* **Exercise details**: Establish how many lines below contain the string "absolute". Respond with that number alone.

* **Data**:
________

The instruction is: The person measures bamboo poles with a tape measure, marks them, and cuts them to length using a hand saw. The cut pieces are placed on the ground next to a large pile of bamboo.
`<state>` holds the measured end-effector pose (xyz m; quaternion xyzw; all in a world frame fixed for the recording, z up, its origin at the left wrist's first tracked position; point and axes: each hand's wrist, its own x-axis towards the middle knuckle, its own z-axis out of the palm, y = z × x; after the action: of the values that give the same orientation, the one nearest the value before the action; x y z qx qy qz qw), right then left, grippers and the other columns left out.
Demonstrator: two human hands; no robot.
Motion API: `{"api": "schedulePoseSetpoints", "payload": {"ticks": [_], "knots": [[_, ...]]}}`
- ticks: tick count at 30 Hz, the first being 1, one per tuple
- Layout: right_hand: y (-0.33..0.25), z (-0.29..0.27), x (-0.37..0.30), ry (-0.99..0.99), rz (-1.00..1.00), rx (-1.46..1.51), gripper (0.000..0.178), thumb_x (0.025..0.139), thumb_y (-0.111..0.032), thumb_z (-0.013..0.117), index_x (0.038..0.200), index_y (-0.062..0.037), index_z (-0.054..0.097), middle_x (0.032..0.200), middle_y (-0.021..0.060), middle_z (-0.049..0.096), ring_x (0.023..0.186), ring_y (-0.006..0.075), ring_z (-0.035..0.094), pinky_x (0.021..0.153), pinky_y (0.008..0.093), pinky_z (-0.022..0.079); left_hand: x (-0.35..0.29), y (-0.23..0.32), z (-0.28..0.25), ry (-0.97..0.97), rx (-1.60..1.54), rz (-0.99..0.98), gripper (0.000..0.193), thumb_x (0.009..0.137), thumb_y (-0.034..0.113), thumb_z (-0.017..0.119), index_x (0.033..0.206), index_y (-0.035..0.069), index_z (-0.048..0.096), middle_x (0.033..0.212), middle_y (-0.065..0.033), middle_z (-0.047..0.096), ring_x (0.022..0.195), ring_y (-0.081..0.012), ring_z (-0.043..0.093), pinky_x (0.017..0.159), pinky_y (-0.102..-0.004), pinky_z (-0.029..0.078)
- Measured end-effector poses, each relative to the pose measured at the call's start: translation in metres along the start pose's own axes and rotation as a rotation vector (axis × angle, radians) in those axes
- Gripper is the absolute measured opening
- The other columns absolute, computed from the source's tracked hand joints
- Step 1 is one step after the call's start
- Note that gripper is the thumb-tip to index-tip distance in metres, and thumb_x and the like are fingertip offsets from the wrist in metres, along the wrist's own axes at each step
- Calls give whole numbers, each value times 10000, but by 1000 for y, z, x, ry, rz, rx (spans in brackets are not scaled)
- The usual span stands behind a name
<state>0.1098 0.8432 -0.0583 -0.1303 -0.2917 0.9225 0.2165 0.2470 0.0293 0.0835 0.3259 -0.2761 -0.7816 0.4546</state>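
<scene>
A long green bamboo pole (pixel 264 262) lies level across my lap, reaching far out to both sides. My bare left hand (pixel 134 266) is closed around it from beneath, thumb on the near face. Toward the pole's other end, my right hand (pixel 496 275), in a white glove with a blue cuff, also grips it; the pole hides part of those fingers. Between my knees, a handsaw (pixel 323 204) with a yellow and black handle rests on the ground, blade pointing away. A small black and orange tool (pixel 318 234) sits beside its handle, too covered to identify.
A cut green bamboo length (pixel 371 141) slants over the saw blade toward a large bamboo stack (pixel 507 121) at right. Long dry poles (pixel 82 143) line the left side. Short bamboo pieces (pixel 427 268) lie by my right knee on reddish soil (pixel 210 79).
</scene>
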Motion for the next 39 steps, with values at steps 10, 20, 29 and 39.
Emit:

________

* **Exercise answer**: 2